4 Misconceptions of Cryptocurrency

By now, you’ve probably noticed it’s getting easier and easier to pay for things. Long gone are the days where you had to enter a physical store with a physical wallet and pull out a wad of cash. From credit cards and transfers, PayPal and Square, and more and more companies hanging up the “Bitcoin accepted here” sign, convenience is the name of the game.

Not only are we moving towards a cashless society where you can pay direct from your smartphone, but we’re starting to see a trend towards digital currency as well. This new economy of cryptocurrency has been around since 2009, yet there are still some surprising misconceptions about it, making it hard for the layman to understand how Blockchain and Bitcoin work.

With no central regulatory body, the concept of limited supply and 100 million pennies in a single Bitcoin, it’s no wonder we’re left feeling confused. But with so many advantages to cryptocurrency, from knocked-down fees and instant transactions, to reduced risk of fraud and cutting out the middleman, it looks like it’s here to stay. And it’s about time we addressed some of our most popular misconceptions about it.

I sat down with Ted Lanpher and Eric Lamison-White, Co-Founders of Pareto Network, a company that incentivizes objective financial information within its network with digital currency. They explained why there are so many inaccurate myths about this little-known entity. Let’s take a closer look.

1. Cryptocurrency Buyers are Technology Geeks

“One of the biggest misconceptions about cryptocurrency is that the only people buying it are technology enthusiasts and insiders,” shares Lanpher. “But, in reality, a wide range of investment funds and large asset managers have purchased Bitcoin and other digital currencies.”

It’s true that some of Bitcoin’s biggest fans may indeed be geeks in T-shirts, but with mega companies like Microsoft, Intuit and PayPal on board, the tables are starting to turn. The currency rose by 900 percent in two years against a struggling dollar; making it pretty clear this is more than just a passing tech fad.

2. You Can Only Buy a Whole Bitcoin

It’s logical to assume that you can only buy Bitcoin in whole coins. That’s just because we’re used to dealing with regular currencies. But, now one Bitcoin has reached the $4,000 level, that would price many individuals out of the market.

“It is, in fact, a misconception that you must buy currencies in integer units,” Lanpher explains. “In reality, coins can be purchased in fractions. It is possible, for example, to purchase 0.001 Bitcoin or 0.01 Dash.” So anyone can join in the party.

3. All Digital Currencies Are a “Store of Money”

This misconception is a little harder to understand and explain. Many people wrongly assume that all cryptocurrencies are variants of Bitcoin in serving primarily as a means of storing value. Yet while some coins, such as Bitcoin and Ethereum, are primarily a store of money, the majority of cryptocurrencies or tokens have other primary purposes.
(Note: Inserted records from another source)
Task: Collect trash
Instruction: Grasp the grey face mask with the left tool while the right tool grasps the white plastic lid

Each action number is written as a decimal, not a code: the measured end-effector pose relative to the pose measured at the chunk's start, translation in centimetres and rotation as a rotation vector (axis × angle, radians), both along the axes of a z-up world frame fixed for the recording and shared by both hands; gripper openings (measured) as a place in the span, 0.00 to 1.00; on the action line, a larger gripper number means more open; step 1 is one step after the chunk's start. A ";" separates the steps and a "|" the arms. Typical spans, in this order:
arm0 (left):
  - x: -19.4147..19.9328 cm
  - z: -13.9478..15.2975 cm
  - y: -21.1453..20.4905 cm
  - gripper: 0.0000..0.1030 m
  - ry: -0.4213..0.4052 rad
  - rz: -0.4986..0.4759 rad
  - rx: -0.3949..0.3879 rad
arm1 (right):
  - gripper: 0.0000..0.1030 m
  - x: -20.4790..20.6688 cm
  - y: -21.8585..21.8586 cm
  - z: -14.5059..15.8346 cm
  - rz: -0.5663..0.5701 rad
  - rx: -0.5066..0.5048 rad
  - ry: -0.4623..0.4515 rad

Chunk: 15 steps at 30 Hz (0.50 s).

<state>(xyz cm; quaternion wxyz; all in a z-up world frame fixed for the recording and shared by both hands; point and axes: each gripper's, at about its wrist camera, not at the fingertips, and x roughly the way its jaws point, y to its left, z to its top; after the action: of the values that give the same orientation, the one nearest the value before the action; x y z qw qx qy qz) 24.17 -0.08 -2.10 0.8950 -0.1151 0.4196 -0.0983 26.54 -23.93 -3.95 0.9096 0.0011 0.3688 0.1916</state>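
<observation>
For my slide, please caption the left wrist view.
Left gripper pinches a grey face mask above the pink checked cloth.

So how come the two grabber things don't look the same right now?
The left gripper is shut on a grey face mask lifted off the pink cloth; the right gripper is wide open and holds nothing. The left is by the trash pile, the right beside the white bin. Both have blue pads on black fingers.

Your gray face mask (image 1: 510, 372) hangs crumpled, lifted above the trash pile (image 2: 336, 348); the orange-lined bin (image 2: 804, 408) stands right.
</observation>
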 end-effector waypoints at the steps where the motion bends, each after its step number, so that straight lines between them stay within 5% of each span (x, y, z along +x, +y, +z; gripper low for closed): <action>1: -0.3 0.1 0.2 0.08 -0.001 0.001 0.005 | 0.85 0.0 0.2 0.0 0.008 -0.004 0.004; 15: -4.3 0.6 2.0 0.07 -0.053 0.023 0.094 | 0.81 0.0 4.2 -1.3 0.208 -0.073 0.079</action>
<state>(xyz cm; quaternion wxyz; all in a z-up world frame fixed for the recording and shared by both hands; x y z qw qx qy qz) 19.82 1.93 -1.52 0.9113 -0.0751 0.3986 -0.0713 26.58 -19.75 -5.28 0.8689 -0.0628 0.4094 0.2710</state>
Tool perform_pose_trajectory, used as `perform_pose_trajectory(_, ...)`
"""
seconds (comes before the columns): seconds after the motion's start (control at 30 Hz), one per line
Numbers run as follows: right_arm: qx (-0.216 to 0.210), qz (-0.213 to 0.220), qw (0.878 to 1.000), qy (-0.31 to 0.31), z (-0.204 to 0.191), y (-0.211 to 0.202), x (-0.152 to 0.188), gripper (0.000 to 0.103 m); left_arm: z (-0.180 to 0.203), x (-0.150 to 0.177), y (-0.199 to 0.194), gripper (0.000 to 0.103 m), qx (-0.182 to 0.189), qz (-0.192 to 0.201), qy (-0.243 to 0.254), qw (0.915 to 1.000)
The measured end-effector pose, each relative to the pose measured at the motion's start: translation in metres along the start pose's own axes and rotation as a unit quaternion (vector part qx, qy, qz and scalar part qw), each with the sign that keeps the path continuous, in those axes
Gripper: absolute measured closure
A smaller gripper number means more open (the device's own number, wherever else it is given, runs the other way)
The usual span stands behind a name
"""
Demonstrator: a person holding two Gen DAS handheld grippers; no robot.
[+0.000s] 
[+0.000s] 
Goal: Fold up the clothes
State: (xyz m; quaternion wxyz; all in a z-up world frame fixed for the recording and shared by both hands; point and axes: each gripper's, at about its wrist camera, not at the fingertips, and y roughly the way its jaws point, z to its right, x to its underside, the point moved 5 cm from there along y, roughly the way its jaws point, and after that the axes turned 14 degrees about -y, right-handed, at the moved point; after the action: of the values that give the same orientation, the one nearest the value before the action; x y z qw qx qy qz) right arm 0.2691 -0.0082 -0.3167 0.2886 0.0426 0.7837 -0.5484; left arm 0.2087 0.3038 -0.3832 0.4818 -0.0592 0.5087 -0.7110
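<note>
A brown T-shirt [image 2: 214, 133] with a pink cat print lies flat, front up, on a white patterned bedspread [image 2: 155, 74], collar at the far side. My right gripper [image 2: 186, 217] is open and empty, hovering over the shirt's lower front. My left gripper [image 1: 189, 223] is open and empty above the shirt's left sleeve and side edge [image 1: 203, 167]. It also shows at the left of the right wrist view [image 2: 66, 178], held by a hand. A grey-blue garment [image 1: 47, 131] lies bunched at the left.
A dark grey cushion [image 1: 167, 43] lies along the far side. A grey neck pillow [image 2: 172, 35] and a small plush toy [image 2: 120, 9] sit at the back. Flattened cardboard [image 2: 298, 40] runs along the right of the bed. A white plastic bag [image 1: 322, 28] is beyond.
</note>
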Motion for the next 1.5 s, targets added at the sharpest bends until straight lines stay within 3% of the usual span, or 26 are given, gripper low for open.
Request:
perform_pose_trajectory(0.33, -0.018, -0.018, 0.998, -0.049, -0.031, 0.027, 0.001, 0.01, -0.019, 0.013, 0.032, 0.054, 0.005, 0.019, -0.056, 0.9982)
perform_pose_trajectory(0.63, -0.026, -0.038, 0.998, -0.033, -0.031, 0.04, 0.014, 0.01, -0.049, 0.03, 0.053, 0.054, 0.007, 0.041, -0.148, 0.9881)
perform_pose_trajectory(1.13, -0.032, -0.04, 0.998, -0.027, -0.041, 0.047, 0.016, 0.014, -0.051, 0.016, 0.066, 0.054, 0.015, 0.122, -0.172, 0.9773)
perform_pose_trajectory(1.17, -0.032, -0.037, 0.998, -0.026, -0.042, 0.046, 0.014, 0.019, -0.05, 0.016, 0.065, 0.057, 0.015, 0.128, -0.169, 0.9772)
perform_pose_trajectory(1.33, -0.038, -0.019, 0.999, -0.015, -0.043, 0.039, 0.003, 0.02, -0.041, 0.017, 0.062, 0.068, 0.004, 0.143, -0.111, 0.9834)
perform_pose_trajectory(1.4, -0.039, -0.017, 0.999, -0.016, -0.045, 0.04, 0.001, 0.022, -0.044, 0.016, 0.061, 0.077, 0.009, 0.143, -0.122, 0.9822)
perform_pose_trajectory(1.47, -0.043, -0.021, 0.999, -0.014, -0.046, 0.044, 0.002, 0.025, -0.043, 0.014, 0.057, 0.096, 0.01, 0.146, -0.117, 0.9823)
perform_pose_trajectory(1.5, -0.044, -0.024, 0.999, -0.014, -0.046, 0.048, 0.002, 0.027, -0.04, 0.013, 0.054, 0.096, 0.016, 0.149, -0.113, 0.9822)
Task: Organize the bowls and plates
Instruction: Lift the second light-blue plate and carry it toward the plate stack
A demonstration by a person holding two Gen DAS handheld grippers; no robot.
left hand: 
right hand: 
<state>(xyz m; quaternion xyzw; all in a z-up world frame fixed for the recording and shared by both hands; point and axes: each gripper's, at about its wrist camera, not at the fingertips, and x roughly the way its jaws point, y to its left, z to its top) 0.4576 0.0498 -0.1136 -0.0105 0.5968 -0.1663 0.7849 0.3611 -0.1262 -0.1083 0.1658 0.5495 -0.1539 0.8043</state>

Says Lanpher, “These include acting as a payment mechanism, representing a partial ownership in some physical asset, and most importantly, serving as a means to access a service, such as computing power or data storage.” Cryptocurrency then, is not just an investment or addition to your savings account, but an effective, everyday way of paying for goods and services.

4. Cost of Acquiring Cryptocurrency

“Finally,” reveals Lanpher, “many people assume that the cost of acquiring cryptocurrency is comparable to that of purchasing stocks. This is not the case. In fact, the cost of acquiring these currencies is much higher as a percentage of the value purchased.”

The most common exchanges charge several percent to purchase Bitcoin or Ethereum and some Bitcoin ATMs charge over 15 percent commission, so you need to be smart about which ones you use. Lanpher is confident that this will change though, and will “likely come down to more reasonable levels as the infrastructure develops.”

With many people concerned about cybersecurity or nervous about such drastic changes to long-standing institutions, cryptocurrency may take a while to become the new normal. But, it is time to start taking it seriously. Whether you relish the thought of instant, anonymous transactions and fractions of digital pennies, or you’re nostalgic about dollar bills, cryptocurrency is coming of age and you’re going to have to give it its due.